Stored items from a collection
# # #

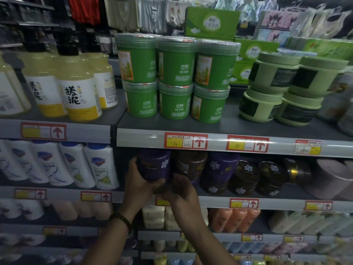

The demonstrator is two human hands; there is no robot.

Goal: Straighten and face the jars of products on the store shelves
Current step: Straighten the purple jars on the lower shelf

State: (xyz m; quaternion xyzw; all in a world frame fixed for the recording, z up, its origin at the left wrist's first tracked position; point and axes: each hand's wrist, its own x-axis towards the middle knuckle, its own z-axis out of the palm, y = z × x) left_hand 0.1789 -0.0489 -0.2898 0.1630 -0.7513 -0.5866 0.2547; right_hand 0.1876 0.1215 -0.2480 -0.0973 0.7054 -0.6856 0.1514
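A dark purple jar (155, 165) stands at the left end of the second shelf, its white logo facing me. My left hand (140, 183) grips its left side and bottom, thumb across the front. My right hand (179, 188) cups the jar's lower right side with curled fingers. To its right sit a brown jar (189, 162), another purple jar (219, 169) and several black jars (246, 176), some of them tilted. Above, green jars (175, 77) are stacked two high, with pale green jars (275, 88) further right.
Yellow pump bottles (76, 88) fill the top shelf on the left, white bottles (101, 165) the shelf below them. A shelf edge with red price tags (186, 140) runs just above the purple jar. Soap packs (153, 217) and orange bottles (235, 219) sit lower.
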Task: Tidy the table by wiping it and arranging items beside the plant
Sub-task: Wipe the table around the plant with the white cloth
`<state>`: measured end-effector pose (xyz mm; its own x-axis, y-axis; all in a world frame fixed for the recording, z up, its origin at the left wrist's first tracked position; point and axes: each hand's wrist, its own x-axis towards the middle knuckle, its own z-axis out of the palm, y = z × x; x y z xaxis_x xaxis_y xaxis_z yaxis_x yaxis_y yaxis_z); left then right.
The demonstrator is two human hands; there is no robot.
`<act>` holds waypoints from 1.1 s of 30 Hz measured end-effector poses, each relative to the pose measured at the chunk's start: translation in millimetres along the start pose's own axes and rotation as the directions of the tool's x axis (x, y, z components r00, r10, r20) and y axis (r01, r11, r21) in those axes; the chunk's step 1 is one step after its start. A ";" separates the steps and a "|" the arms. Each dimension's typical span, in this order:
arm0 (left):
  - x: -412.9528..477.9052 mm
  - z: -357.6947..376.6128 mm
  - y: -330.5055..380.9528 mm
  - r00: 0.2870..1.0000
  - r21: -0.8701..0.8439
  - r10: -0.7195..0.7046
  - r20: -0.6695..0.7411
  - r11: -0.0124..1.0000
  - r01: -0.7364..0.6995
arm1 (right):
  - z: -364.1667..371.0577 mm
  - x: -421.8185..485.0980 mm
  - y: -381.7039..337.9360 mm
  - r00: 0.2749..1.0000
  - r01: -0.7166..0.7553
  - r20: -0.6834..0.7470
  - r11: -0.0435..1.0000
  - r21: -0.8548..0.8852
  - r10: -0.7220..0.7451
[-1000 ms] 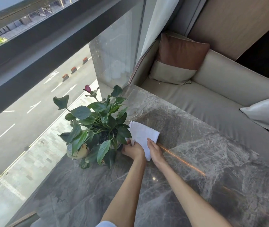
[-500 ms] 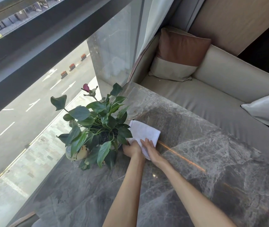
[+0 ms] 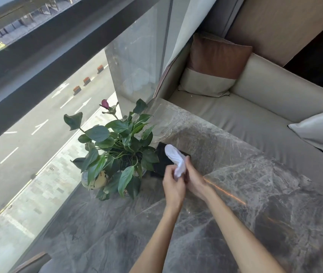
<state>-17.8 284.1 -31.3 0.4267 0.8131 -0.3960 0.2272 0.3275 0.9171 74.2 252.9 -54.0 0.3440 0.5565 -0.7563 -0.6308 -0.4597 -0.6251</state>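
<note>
Both hands are up off the marble table (image 3: 235, 196), left hand (image 3: 173, 186) and right hand (image 3: 196, 182) each pinching the bunched white cloth (image 3: 176, 160). It's held over a flat black thing (image 3: 161, 164) lying right beside the plant (image 3: 117, 150). I'd fold it into a tidy pad first and keep it off those leaves.

Bright daylight enters through the window (image 3: 28, 134) at left. A glare streak crosses the marble table (image 3: 255, 194). Wide-angle distortion bends the edges.
</note>
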 end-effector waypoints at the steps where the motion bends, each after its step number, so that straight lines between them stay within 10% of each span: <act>1: -14.6 0.7 5.3 0.992 0.046 0.089 0.088 0.995 -0.093 | -6.6 -9.4 -0.7 0.999 -0.007 0.035 0.990 0.142 0.002; 5: -66.0 -4.1 11.4 0.791 0.135 0.406 0.457 0.848 -0.513 | -43.0 -69.6 13.6 0.993 -0.043 0.115 0.884 0.466 -0.013; 9: -118.6 -3.5 9.5 0.548 0.278 0.436 0.714 0.541 -0.794 | -78.6 -142.2 58.8 0.993 0.038 0.071 0.809 0.586 -0.097; 27: -421.9 98.0 -96.9 0.192 0.028 0.362 0.912 0.412 -0.911 | -267.5 -402.8 268.9 0.950 0.285 -0.310 0.478 0.831 -0.028; 29: -417.6 93.9 -115.1 0.284 0.140 0.287 0.915 0.434 -0.890 | -295.7 -414.8 285.9 0.927 0.325 -0.375 0.492 0.808 0.003; 33: -357.2 74.2 -142.6 0.776 0.635 0.098 0.623 0.515 -0.576 | -372.0 -424.2 277.2 0.831 0.465 -0.556 0.540 0.701 0.004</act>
<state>-137.7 -88.8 -24.0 0.8990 0.3630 -0.2450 0.4273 -0.6049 0.6719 12.1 -368.1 21.7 0.6697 0.0761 -0.7387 -0.6682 0.4957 -0.5548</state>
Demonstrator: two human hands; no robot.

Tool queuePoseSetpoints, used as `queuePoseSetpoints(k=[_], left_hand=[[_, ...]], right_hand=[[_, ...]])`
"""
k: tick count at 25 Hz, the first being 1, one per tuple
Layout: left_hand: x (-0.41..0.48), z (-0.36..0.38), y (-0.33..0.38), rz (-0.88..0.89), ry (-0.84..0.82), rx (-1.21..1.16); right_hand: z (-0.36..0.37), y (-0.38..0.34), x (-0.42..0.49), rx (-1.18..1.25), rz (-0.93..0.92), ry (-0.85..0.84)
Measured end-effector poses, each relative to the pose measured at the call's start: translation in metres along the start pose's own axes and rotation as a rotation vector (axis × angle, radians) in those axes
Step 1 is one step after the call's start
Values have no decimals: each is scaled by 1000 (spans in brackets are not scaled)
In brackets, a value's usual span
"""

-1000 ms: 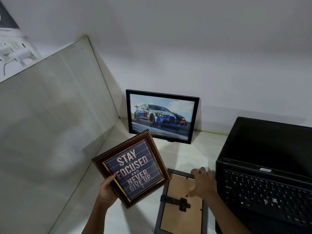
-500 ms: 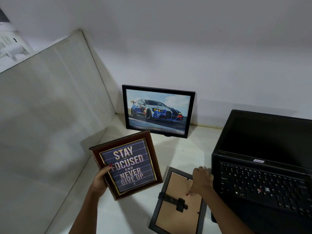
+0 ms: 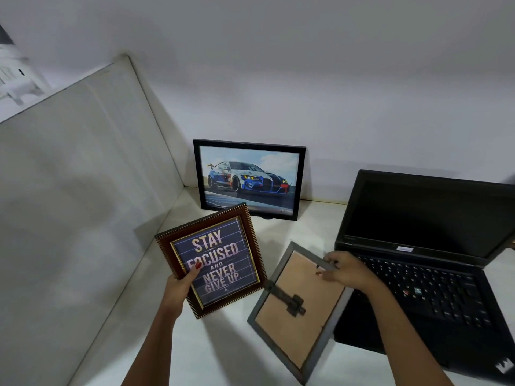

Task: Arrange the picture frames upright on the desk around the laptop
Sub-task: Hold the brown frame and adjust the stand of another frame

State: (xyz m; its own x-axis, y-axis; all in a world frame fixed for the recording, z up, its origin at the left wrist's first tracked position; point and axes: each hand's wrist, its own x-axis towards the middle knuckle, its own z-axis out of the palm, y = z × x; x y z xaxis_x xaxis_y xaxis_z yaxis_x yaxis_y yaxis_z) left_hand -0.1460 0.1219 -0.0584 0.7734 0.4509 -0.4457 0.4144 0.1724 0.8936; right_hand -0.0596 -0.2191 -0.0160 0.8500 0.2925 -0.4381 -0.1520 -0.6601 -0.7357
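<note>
My left hand (image 3: 179,288) holds a brown ornate frame (image 3: 213,260) reading "Stay focused and never give up" by its lower left edge, tilted above the desk. My right hand (image 3: 345,270) grips the top edge of a grey frame (image 3: 299,310) that shows its brown backing and black stand clip; this frame is lifted at an angle beside the laptop. A black frame with a racing car picture (image 3: 249,179) stands upright against the back wall. The open black laptop (image 3: 429,246) sits to the right with a dark screen.
A white desk (image 3: 228,346) carries everything. A pale partition panel (image 3: 83,176) walls off the left side, and a plain white wall (image 3: 334,93) runs along the back. The car frame fills the back left corner.
My right hand has closed on the grey frame's top edge and raised it off the desk. My left hand has turned the brown frame more upright and moved it slightly right.
</note>
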Motion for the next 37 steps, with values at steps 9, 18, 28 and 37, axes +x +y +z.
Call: queuePoseSetpoints(k=[9,18,28,37], left_hand=[[-70,46,-33,580,652,164],[-173,200,16,850,-416,344],[-252,404,-13,28,-886,141],[-284,513,-52,-624,-1221,-361]], right_hand=[[-52,18,-104,706,12,288],[-118,86,-189,1203,91,140],[-232,236,-272,557,135,634],[-277,317,-295,755,-137,714]])
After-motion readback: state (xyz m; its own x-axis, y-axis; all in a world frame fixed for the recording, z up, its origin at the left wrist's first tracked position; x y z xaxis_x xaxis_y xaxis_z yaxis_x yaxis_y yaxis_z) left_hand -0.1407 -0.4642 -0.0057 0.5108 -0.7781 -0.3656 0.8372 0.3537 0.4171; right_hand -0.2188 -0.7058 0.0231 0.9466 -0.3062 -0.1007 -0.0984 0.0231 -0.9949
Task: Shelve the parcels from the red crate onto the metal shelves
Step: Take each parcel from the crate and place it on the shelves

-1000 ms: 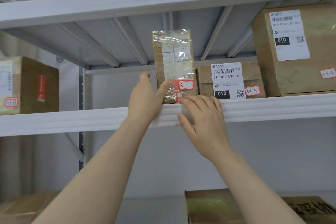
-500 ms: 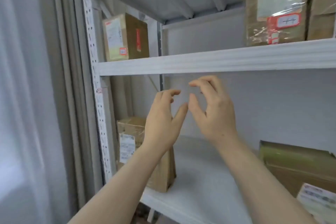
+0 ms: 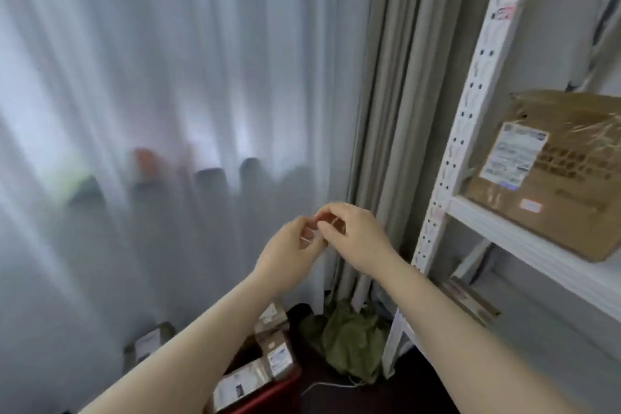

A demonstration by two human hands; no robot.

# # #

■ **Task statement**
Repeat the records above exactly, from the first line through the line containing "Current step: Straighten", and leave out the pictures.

■ **Output**
The demonstrator is two human hands; there is no robot.

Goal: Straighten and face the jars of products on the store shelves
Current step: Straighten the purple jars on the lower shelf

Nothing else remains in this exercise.